‘I Am Legend’ screenwriter responds to conspiracy theory about vaccines turning people into zombies

There are a multitude of reasons why people are hesitant or refusing to get the coronavirus vaccine in the midst of a pandemic that’s killed over 600,000 people in the U.S. and millions worldwide, from distrust in science and medicine to wariness towards the government and also… zombies?

A New York Times report last weekend about a Bronx-based eyewear company struggling to persuade its employees to get jabbed referenced one worker whose hesitancy was based off of the belief that the COVID vaccine is the shot that turned people into zombies in the 2007 post-apocalyptic film I Am Legend.

As the Times pointed out, the zombification portrayed in the box office hit starring Will Smith was caused by a genetically reprogrammed virus, not the vaccine for it. But the bizarre claim has still flourished on the hotbed of vaccination misinformation that is social media.

Will Smith in
Will Smith in I Am Legend.(Warner Bros.)

On Monday, I Am Legend screenwriter Akiva Goldsman entered the chat.

“Oh. My. God. It’s a movie. I made that up. It’s. Not. Real,” Goldsman tweeted in response to journalist and comic book writer Marc Bernadin, who shared a screencap of the article with quote, “We. Are. All. Going. To. Die. Sooner. Than. We. Should.”

While Goldsman, 59, is no household name, he is also the Oscar-winning writer behind 2001’s A Beautiful Mind, which he worked on with frequent collaborator Ron Howard. Goldsman’s other credits include A Time to Kill (1996), I, Robot (2004), Cinderella Man (2005), The Da Vinci Code (2006) and the television series Fringe (2008-2013).

Loosely based on the 1954 sci-fi novel by Richard Matheson and directed by Francis Lawrence, I Am Legend starred Smith as a U.S. Army virologist and possibly the last man alive in New York City after a virus wipes out most of mankind and turns others into cannibalistic mutants.

Confusion about the film’s premise likely stems from the fact that its backstory alludes to the outbreak’s impetus, resulting from scientists’ attempts to cure cancer.

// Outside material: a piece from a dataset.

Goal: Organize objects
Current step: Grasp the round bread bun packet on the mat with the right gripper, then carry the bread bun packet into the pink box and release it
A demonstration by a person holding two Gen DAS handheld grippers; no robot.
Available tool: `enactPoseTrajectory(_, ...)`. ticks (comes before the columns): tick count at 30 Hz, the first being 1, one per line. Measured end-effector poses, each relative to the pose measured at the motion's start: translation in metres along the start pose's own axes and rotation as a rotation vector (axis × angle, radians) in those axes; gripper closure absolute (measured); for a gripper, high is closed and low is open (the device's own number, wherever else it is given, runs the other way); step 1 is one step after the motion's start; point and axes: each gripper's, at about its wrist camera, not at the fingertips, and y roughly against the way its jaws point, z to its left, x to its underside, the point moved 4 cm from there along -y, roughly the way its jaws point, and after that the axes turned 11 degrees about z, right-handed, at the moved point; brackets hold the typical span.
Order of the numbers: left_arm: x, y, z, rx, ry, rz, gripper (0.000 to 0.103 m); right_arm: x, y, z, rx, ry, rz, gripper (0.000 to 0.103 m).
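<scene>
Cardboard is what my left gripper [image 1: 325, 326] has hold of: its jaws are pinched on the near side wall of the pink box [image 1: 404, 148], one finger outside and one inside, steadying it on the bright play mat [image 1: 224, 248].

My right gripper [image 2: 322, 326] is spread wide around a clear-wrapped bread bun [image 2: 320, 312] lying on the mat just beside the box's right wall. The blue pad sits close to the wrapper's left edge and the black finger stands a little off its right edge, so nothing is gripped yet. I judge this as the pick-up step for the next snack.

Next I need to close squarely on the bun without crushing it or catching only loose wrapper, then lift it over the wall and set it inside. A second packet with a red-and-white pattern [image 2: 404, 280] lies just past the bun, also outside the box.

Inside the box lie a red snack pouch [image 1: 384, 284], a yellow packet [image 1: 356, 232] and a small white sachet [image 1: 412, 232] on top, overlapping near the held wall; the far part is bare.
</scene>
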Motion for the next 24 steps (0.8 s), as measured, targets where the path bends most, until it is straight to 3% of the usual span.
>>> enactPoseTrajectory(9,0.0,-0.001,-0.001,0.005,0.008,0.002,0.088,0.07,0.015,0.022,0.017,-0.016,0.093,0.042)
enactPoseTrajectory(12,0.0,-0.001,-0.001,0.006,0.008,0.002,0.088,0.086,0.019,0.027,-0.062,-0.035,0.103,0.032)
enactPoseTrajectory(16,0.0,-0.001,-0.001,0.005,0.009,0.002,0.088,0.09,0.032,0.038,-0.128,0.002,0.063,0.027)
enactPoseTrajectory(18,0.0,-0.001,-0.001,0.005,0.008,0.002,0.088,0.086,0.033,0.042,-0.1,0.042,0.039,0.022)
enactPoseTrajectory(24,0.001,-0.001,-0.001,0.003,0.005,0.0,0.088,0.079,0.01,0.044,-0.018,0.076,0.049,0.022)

But it was a genetically re-engineered version of the measles virus, not a vaccine, that went horribly awry.

Time magazine correspondent Vera Bergengruen went down the I Am Legend/COVID-19 “rabbit hole” on Monday, sharing a widely circulated meme created from the film and several social media comments linking the film with anti-vaxx sentiment.

“The striking thing about this anecdote is that it's not one person's crazy remark, but sounds like something that's been spreading around widely in some corners of the Internet,” Bergengruen wrote. “Which it turns out it has. This post has tens of thousands of shares, with mostly serious comments.”

Once again, for the folks in the back: Unlike the virus portrayed in I Am Legend, the COVID-19 vaccine was not genetically modified from a previous virus. The Centers for Disease Control and Prevention explains as much on its website, a helpful antidote to any zombie-related vaccine hysteria. Also, yeah, it was a movie.